* DIRECTIONS *
The records below need to be set down again exactly; their images stay out.

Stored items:
>>>
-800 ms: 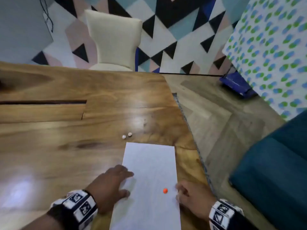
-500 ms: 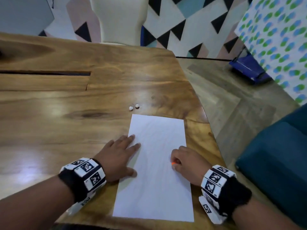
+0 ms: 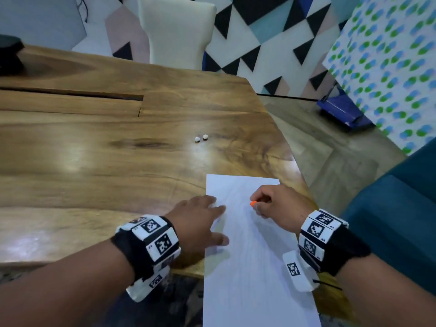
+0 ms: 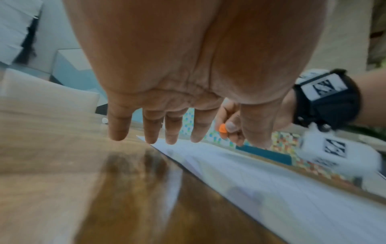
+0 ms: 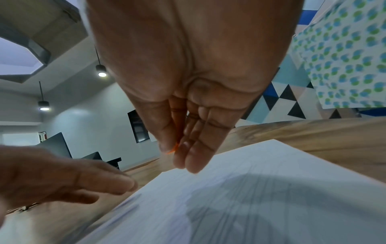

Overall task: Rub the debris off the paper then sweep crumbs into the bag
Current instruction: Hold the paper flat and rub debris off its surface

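A white sheet of paper (image 3: pixel 254 267) lies on the wooden table (image 3: pixel 94 161) near its right front corner, its near end hanging over the edge. My left hand (image 3: pixel 205 218) rests flat, fingers straight, on the paper's left edge. My right hand (image 3: pixel 266 204) hovers over the upper part of the sheet and pinches a small orange piece (image 3: pixel 253 203) between thumb and fingers. The left wrist view shows that orange piece (image 4: pixel 222 130) beyond my straight fingers (image 4: pixel 150 127). In the right wrist view it (image 5: pixel 175 148) peeks out of the pinch above the paper (image 5: pixel 261 189). Two small white crumbs (image 3: pixel 200 138) lie on the wood beyond the sheet.
A cream chair (image 3: pixel 174 31) stands at the table's far side. A dark object (image 3: pixel 9 50) sits at the far left and a long slot (image 3: pixel 70 93) cuts the tabletop. The table's right edge (image 3: pixel 292 156) drops to the floor, with a teal sofa (image 3: pixel 389 220) beyond.
The orange piece lay loose on the paper; my right hand reached it, took it in a pinch and lifted it toward the sheet's far end. My left hand stayed flat on the left edge.
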The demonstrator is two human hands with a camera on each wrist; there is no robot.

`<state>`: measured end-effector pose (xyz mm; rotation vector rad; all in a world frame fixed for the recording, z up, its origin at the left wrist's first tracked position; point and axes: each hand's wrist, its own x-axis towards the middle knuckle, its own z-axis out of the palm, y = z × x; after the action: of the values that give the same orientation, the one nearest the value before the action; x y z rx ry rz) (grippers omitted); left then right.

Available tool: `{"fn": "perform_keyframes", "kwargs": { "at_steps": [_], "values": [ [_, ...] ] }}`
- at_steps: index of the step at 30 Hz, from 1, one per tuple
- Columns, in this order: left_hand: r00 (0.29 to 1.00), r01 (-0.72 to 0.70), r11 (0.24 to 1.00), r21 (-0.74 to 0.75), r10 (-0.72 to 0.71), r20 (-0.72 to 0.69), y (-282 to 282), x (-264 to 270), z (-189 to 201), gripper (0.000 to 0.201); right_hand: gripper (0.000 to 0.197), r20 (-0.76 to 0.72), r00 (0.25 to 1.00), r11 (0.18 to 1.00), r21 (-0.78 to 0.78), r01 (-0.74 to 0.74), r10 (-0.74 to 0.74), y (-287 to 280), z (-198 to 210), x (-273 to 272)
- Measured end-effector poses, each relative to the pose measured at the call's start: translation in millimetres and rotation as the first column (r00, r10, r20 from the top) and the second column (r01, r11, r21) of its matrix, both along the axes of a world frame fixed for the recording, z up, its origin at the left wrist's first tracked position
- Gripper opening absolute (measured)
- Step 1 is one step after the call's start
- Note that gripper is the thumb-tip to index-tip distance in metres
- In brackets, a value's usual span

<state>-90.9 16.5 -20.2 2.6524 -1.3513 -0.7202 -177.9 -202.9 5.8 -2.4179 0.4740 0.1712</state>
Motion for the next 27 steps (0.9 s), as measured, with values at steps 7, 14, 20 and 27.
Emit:
{"fn": "perform_keyframes", "kwargs": {
  "at_steps": [7, 14, 20, 27],
  "values": [
    [0.99, -0.067, 0.997, 0.04, 0.061, 0.124, -28, 50, 1, 0.11, 0.005, 0.026, 0.999, 0.995, -0.099, -0.034, 0.036, -4, -6, 35],
    [0.983, 0.051, 0.991, 0.121, -0.071, 0.167, -29, 65, -25, 0.126, 0.005, -0.058, 0.991, 0.965, -0.225, -0.133, 0.123, 7, -26, 92],
    [0.988, 0.058, 0.988, 0.141, -0.078, 0.137, -27, 68, -29, 0.131, 0.007, -0.121, 0.987, 0.95, -0.282, -0.136, 0.106, 27, -30, 94],
    [0.989, 0.058, 0.988, 0.143, -0.076, 0.123, -27, 69, -31, 0.131, 0.013, -0.167, 0.971, 0.954, -0.22, -0.205, 0.17, 44, -32, 90]
  ]
}}
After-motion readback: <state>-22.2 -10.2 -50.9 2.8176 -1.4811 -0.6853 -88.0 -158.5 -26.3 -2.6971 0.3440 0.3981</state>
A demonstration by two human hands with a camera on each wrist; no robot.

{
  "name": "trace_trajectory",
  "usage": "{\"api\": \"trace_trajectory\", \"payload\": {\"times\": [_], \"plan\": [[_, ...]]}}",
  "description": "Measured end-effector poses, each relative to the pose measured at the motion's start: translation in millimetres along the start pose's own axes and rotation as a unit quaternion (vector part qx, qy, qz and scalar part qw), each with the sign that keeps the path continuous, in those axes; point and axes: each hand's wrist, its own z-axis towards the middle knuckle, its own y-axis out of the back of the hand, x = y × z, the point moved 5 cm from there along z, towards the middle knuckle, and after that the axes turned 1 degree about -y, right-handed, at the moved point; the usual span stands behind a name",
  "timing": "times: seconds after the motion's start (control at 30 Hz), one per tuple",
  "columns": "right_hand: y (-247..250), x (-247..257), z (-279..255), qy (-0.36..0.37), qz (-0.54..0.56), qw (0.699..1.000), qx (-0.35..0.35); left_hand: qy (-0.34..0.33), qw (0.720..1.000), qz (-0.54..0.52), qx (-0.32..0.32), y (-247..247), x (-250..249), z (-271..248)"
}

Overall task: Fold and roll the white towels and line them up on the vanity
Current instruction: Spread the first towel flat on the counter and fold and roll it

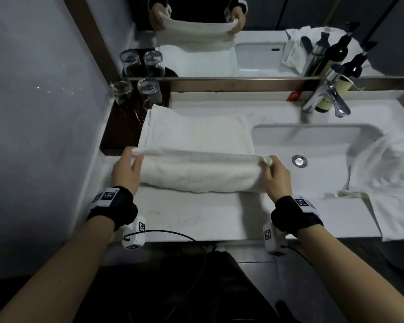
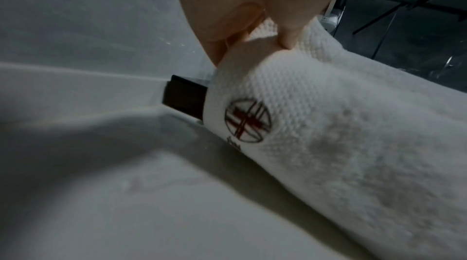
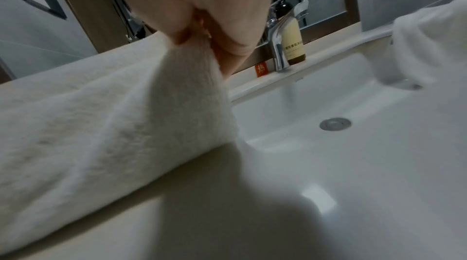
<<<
* SOLUTION *
-800 ms: 
-500 ms: 
+0 ms: 
+0 ms: 
+0 ms: 

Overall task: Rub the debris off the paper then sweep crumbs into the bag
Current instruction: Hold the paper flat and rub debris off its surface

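A white sheet of paper (image 3: pixel 254 267) lies on the wooden table (image 3: pixel 94 161) near its right front corner, its near end hanging over the edge. My left hand (image 3: pixel 205 218) rests flat, fingers straight, on the paper's left edge. My right hand (image 3: pixel 266 204) hovers over the upper part of the sheet and pinches a small orange piece (image 3: pixel 253 203) between thumb and fingers. The left wrist view shows that orange piece (image 4: pixel 222 130) beyond my straight fingers (image 4: pixel 150 127). In the right wrist view it (image 5: pixel 175 148) peeks out of the pinch above the paper (image 5: pixel 261 189). Two small white crumbs (image 3: pixel 200 138) lie on the wood beyond the sheet.
A cream chair (image 3: pixel 174 31) stands at the table's far side. A dark object (image 3: pixel 9 50) sits at the far left and a long slot (image 3: pixel 70 93) cuts the tabletop. The table's right edge (image 3: pixel 292 156) drops to the floor, with a teal sofa (image 3: pixel 389 220) beyond.
The orange piece lay loose on the paper; my right hand reached it, took it in a pinch and lifted it toward the sheet's far end. My left hand stayed flat on the left edge.
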The demonstrator is two human hands with a camera on each wrist; there is no robot.

`<state>`: measured end-effector pose (xyz mm; rotation vector rad; all in a world frame fixed for the recording, z up, its origin at the left wrist's first tracked position; point and axes: each hand's wrist, its own x-axis towards the middle knuckle, its own z-axis out of the palm, y = z × x; after the action: of the values that give the same orientation, the one nearest the value before the action; x y z rx ry rz) (grippers omitted); left then right.

Available tool: `{"fn": "perform_keyframes", "kwargs": { "at_steps": [_], "values": [ [_, ...] ] }}`
- at_steps: index of the step at 30 Hz, from 1, one per tuple
- Columns, in this order: left_hand: r00 (0.29 to 1.00), r01 (-0.72 to 0.70), r11 (0.24 to 1.00), r21 (-0.74 to 0.75), r10 (-0.72 to 0.71), r20 (-0.72 to 0.69), y (-282 to 282), x (-264 to 270), z (-189 to 201), gripper (0.000 to 0.201); right_hand: gripper (0.000 to 0.197), r20 (-0.76 to 0.72), r00 (0.25 to 1.00), r11 (0.18 to 1.00), r21 (-0.78 to 0.78), r01 (-0.74 to 0.74), r10 (-0.74 to 0.74), y (-287 to 280), z (-198 to 210), x (-273 to 272)
- Measured end-effector poses, each relative to the pose measured at the call's start: translation in millimetres and rotation as the first column (r00, r10, r20 from the top) and the second column (r01, r11, r21) of its matrix, both along the axes of a world frame fixed for the recording, z up, its origin at the left wrist's first tracked position
- Gripper opening absolute (measured)
- Step 1 is one step after the call's start
- Note that gripper is the thumb-tip to index-tip distance in metres
- In brackets, a value's usual span

<state>-90.9 16.5 -20.2 2.6524 -1.3513 -0.7202 -177.9 -202.9 5.8 -2.4179 0.4740 0.1712</state>
Motion for the next 27 steps (0.9 s), as measured, with values at steps 7, 14, 20 and 27.
Emit:
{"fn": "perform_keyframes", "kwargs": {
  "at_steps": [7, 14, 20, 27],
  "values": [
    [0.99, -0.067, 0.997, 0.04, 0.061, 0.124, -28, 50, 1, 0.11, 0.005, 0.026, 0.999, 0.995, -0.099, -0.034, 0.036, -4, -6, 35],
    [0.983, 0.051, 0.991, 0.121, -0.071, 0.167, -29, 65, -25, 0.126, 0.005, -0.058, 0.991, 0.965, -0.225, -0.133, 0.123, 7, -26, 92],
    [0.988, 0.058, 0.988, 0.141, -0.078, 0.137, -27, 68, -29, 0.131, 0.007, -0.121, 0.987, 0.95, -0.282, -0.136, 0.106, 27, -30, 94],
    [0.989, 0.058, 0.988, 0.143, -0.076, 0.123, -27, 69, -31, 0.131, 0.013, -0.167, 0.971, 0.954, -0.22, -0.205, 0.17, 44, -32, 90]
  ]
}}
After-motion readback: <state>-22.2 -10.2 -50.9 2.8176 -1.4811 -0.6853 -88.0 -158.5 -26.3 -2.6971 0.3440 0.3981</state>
A demonstration by two human hands with a camera on each wrist; no robot.

{
  "name": "trace_trajectory",
  "usage": "{\"api\": \"trace_trajectory\", \"payload\": {\"times\": [_], \"plan\": [[_, ...]]}}",
  "description": "Measured end-effector poses, each relative to the pose measured at the motion's start: translation in millimetres along the start pose's own axes and rotation as a unit quaternion (vector part qx, qy, qz and scalar part qw), each with the sign that keeps the path continuous, in those axes; point and axes: each hand's wrist, its own z-axis towards the middle knuckle, its own y-axis out of the back of the hand, x = y × z, the point moved 5 cm from there along z, towards the middle knuckle, and after that the axes turned 1 degree about -y, right-handed, at the moved point; the usual span stands behind a name",
  "timing": "times: seconds after the motion's start (control at 30 Hz), one per tuple",
  "columns": "right_hand: y (-247..250), x (-247..257), z (-279..255), qy (-0.36..0.37), qz (-0.54..0.56), qw (0.699..1.000), qx (-0.35..0.35); left_hand: qy (-0.34..0.33), qw (0.720..1.000), qz (-0.54..0.52), qx (-0.32..0.32), y (-247..247), x (-250..249), z (-271..248)"
}

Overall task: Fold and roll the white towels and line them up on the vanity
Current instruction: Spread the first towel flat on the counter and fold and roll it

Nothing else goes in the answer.